* TASK BRIEF
Copy out and return the lines from the one holding "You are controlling" to the end of the listing below, both included, omitting the pictures.

***** RECORDED INFORMATION

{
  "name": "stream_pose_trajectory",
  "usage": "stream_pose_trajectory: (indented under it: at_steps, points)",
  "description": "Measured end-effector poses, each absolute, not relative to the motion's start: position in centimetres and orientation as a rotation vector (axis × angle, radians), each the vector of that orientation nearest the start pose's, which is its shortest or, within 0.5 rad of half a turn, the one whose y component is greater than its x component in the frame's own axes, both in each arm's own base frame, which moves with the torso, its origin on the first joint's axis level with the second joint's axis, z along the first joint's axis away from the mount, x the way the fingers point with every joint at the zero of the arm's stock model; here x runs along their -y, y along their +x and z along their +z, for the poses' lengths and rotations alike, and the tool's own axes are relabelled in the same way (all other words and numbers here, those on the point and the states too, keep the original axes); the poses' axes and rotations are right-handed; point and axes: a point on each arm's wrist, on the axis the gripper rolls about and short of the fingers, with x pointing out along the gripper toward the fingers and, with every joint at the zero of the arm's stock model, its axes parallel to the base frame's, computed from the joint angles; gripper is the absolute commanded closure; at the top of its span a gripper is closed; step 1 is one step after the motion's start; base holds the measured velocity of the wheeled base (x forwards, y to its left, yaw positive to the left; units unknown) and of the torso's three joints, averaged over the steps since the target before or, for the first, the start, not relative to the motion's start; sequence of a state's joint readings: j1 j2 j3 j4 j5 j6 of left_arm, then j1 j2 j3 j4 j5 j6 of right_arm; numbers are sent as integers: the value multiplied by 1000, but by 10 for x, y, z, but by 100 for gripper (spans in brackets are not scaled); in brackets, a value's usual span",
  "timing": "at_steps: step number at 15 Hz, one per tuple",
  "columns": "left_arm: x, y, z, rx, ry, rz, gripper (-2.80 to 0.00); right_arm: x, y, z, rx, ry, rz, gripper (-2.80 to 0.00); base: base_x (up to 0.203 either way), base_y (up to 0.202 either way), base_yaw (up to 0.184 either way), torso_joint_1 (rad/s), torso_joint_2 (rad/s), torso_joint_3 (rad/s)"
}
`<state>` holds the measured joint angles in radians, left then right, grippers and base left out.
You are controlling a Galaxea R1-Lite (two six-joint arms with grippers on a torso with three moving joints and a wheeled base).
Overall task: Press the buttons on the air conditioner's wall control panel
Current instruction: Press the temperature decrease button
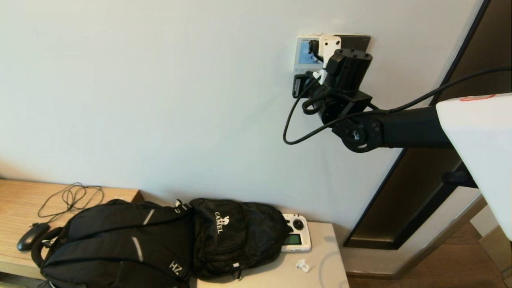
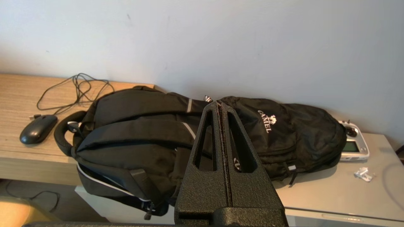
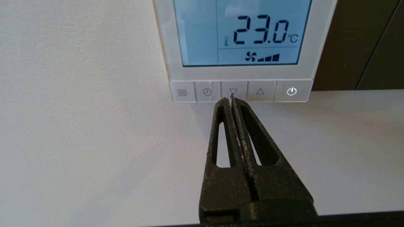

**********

* RESPONSE AREA
You are controlling a Galaxea R1-Lite (two six-joint arms with grippers on a torso with three moving joints and a wheeled base).
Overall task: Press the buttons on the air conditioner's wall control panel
Current instruction: Press the temperature decrease button

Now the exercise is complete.